Odie looked shocked at my anger, which almost made me laugh. It figured, I had been a pretty bland and calm person in reality.

"A gateway is something or someone who holds open entries between two worlds." He said succinctly. I didn't know what he meant.

"Okay, what do you mean two worlds?"

Odie had always been good at explaining things to me, when he was alive. So when his next explanation made me feel like everything went crystal clear, I was not surprised.

"This entire universe is compromised of many, many worlds, all next to each other but not touching. In every world, there are a certain amount of things or people who hold those words together, like spider strands in a web. They are called gateways. Sometimes, the people who are gateways die, and a little more of the world is slipped away. But new gateways are made every day. For example, I have been a gateway all my life, and known about it. Now that I have taken Mellian to a different world, she has become a gateway as well."

I nodded at this. It made sense, even though it went against every law of physics I knew (even though I didn't know many). I decided that instead of believing every word that came out of his mouth, I would defend my argument.

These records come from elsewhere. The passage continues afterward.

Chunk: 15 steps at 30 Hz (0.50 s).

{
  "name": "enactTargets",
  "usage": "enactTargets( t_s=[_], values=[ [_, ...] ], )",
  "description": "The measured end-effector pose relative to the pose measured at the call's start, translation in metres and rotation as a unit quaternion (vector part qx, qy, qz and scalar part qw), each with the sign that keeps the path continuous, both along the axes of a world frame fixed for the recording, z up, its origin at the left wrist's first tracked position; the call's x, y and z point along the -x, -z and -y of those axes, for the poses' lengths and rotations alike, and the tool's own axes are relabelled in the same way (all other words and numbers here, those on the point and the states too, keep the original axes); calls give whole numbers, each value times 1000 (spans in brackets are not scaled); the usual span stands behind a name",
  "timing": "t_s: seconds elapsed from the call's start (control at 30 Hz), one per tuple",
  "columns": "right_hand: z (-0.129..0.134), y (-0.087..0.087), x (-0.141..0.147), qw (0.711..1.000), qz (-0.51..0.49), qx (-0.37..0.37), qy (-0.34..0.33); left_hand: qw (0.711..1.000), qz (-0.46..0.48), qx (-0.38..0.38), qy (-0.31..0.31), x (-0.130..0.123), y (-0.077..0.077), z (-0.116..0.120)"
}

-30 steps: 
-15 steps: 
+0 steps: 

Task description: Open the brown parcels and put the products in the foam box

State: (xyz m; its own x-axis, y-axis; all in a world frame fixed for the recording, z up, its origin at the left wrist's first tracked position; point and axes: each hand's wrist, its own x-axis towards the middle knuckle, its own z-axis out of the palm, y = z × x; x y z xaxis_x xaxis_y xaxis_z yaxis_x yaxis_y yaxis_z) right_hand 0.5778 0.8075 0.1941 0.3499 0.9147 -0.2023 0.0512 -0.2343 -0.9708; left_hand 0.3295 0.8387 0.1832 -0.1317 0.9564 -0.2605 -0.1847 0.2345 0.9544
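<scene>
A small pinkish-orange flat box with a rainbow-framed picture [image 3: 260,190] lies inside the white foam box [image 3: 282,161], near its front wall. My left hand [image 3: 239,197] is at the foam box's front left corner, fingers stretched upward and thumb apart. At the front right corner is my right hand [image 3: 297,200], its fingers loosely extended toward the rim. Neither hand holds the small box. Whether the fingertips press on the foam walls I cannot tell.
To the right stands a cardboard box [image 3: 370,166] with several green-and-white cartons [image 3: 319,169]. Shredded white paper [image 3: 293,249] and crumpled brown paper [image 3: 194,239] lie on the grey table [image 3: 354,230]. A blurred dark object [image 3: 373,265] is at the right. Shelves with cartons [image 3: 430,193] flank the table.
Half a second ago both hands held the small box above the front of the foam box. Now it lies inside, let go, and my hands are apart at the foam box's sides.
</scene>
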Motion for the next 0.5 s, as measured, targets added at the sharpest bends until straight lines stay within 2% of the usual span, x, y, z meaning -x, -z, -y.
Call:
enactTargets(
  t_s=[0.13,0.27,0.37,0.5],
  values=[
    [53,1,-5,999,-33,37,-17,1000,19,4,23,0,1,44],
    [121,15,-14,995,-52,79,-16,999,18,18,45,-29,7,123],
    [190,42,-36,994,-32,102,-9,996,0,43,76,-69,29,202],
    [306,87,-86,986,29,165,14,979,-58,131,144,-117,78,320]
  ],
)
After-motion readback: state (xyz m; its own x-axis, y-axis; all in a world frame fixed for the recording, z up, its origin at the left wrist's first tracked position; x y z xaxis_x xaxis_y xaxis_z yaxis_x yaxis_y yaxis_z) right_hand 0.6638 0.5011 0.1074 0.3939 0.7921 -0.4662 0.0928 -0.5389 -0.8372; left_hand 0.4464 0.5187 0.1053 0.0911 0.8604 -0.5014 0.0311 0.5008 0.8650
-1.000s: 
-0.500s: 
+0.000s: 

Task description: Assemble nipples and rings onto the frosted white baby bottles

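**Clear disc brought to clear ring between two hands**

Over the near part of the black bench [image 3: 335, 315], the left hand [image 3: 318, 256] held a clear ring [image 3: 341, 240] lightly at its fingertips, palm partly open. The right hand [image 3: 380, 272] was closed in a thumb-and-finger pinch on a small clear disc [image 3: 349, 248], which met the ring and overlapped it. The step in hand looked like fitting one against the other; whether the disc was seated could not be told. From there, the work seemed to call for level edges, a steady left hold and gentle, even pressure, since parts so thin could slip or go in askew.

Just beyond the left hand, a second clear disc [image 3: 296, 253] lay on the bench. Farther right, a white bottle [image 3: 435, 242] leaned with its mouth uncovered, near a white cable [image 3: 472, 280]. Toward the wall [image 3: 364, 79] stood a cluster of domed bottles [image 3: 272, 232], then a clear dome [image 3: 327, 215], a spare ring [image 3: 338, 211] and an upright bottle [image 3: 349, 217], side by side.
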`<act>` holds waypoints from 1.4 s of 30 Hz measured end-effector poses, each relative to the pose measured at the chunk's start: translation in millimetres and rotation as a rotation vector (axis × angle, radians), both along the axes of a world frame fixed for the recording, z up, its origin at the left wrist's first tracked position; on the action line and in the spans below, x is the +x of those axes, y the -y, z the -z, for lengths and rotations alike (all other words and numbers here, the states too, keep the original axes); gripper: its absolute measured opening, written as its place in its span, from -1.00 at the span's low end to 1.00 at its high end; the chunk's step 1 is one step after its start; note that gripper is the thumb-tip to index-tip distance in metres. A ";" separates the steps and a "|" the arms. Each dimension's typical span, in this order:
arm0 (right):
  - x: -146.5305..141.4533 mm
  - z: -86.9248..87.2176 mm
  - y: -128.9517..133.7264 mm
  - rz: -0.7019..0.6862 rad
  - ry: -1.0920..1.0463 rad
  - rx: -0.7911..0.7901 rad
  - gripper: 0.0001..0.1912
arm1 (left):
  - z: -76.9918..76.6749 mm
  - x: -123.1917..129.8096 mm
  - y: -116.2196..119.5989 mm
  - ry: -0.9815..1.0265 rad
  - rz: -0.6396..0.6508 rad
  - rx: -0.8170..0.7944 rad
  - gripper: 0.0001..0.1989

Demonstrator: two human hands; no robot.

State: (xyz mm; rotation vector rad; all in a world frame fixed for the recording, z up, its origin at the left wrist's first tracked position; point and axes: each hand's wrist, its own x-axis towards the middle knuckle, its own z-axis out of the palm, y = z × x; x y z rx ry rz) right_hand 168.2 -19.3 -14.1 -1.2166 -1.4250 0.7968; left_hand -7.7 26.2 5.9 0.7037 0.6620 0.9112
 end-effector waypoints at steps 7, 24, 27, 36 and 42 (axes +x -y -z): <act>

"But Odie, this is Jay's mind. I came here through the TOUCH."

Odie frowned. "I know. I didn't foresee you doing that. See, Jay is a gateway too, for this world. When you went into his head using my invention, you didn't just land in his mind. He took you straight into this world."

I narrowed my eyes, "So what world is this?"

"The original world."

I rolled my eyes, "Honestly? The best name you could come up with was the Original world!? That's so lame and predictable."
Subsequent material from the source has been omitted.